**Directions for this task:** Could you write out the listing below exactly as it stands, leaving out the pictures?

-- Input data follows --

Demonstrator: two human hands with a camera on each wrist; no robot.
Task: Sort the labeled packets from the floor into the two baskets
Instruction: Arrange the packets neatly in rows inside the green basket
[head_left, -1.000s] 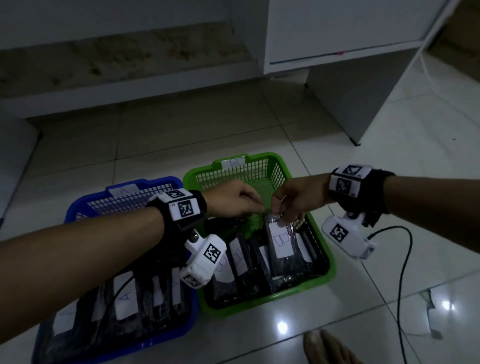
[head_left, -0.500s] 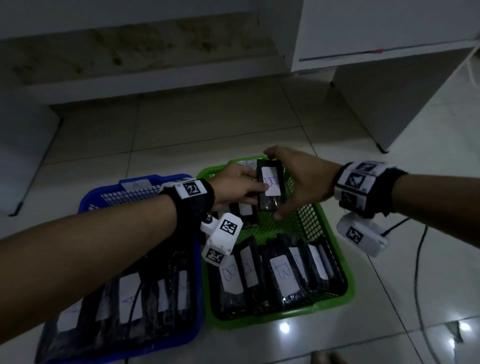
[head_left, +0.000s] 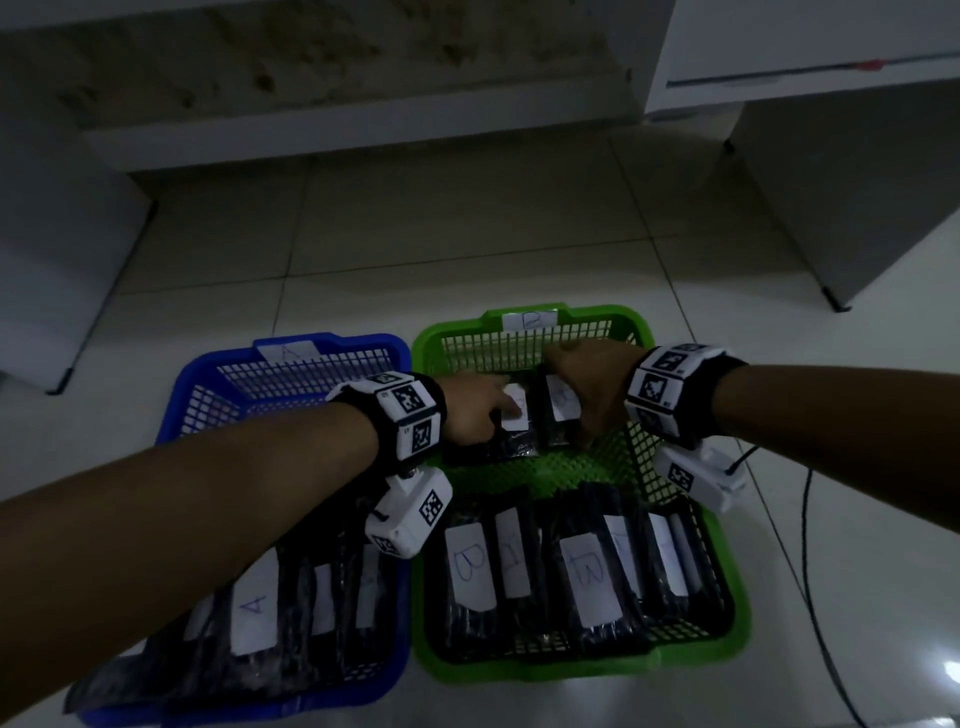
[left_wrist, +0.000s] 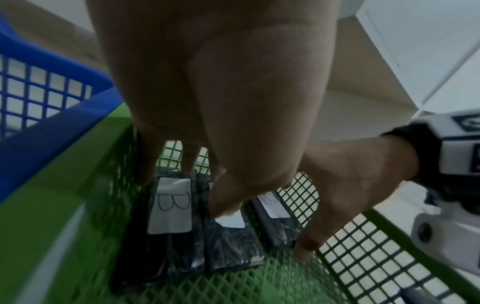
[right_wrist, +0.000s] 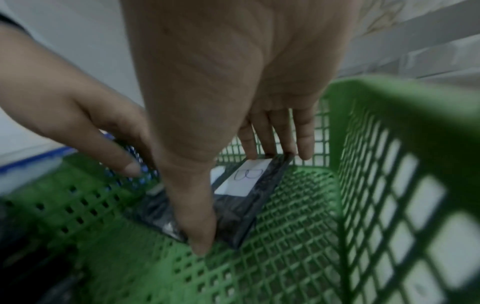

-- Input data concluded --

**Exercise answer:**
Demonstrator: two human hands with a camera on each wrist; no robot.
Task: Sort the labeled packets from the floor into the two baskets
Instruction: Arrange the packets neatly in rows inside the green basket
[head_left, -1.000s] 
[head_left, -0.500s] 
[head_left, +0.000s] 
[left_wrist, +0.000s] 
[right_wrist, +0.000s] 

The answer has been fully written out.